§ **RECORDS**
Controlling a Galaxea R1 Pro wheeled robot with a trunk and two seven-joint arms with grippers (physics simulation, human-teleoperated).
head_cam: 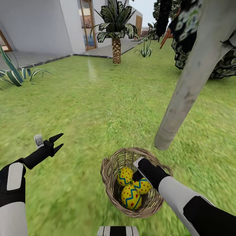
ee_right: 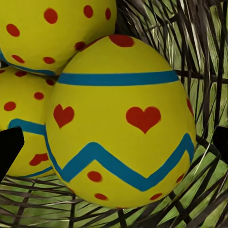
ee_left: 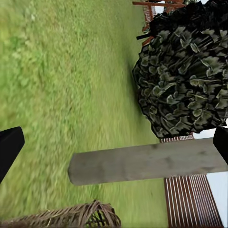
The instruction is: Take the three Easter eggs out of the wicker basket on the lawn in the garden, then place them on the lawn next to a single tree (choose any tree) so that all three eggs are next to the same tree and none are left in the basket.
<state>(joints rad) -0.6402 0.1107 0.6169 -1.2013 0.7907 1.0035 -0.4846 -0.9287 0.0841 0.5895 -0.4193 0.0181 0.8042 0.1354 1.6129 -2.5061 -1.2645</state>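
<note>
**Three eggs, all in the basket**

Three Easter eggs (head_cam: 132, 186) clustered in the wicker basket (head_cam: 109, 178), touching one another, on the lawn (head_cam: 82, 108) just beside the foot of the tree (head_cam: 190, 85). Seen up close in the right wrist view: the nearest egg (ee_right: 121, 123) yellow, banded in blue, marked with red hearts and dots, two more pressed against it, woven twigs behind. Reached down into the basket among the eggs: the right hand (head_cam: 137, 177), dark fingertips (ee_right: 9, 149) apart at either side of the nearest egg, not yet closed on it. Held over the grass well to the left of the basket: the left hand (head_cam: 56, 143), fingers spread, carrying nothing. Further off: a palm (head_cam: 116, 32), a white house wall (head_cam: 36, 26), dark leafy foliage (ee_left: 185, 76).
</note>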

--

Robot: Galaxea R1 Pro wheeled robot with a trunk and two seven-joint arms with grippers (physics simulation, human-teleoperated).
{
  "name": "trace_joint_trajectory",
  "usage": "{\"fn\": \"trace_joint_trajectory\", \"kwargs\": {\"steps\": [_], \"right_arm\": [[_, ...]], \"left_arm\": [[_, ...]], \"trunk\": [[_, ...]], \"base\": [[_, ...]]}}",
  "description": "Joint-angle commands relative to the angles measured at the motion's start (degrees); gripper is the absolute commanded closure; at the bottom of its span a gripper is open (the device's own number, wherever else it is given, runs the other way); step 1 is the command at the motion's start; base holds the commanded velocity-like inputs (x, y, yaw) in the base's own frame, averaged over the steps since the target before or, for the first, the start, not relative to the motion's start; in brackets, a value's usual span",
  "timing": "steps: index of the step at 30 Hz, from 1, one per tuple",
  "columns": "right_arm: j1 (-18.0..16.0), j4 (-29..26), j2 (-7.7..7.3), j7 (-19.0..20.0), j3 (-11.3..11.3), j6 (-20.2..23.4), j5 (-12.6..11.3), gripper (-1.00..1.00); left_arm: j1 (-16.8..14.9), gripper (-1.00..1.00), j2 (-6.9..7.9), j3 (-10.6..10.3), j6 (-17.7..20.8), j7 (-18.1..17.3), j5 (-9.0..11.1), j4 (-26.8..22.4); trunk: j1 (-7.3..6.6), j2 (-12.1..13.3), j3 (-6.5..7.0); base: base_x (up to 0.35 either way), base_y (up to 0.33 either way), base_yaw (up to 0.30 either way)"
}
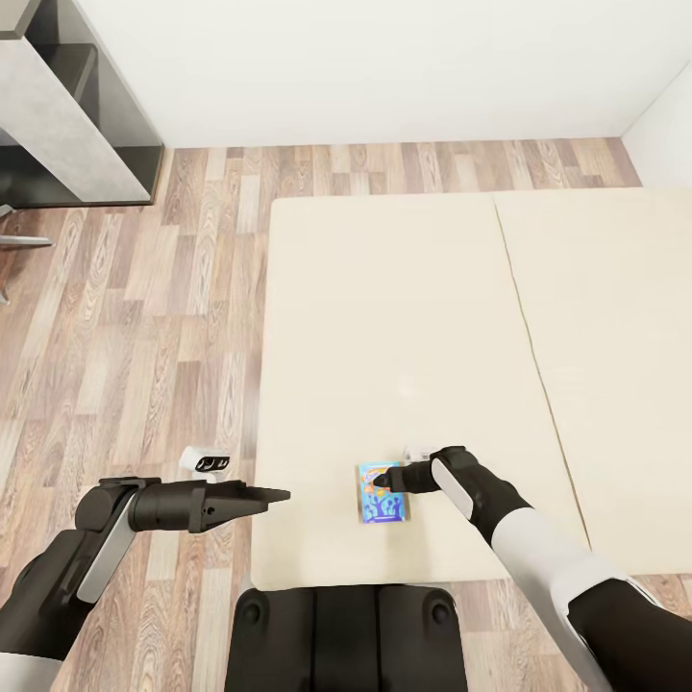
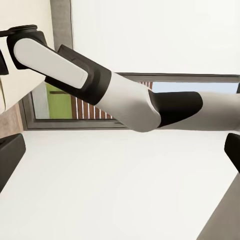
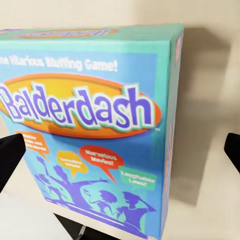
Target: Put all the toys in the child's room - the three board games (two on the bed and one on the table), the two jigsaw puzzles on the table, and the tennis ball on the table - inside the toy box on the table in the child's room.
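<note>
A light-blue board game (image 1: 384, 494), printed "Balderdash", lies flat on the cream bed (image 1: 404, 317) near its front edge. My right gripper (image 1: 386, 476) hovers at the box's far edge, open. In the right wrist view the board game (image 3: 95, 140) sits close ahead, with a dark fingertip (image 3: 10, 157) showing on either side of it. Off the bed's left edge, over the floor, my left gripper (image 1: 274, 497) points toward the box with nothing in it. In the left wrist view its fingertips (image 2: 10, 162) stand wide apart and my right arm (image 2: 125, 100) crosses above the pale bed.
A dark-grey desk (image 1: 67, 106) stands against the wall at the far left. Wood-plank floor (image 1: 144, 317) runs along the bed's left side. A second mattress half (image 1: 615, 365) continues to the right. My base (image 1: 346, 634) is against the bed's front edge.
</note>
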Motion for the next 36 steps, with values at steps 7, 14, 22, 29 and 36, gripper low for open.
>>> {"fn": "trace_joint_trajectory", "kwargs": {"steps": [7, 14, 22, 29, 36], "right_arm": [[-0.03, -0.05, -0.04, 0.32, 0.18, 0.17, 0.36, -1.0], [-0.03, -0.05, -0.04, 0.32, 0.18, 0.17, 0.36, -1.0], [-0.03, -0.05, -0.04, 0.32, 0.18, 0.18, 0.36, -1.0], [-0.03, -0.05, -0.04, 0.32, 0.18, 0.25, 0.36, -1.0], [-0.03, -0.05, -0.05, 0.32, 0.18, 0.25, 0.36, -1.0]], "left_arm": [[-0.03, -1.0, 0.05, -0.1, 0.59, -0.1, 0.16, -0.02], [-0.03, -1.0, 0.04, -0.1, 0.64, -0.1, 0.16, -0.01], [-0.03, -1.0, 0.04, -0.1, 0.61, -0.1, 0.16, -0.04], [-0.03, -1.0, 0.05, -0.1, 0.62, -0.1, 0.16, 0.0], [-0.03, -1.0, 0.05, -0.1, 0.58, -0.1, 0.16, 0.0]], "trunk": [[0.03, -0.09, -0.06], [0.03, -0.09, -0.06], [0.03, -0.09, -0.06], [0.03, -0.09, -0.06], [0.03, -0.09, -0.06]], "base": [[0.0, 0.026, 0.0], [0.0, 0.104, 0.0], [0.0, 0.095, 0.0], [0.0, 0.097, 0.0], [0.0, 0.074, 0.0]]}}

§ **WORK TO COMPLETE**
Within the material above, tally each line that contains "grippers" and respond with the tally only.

§ **OUTPUT FOR THIS EXERCISE**
2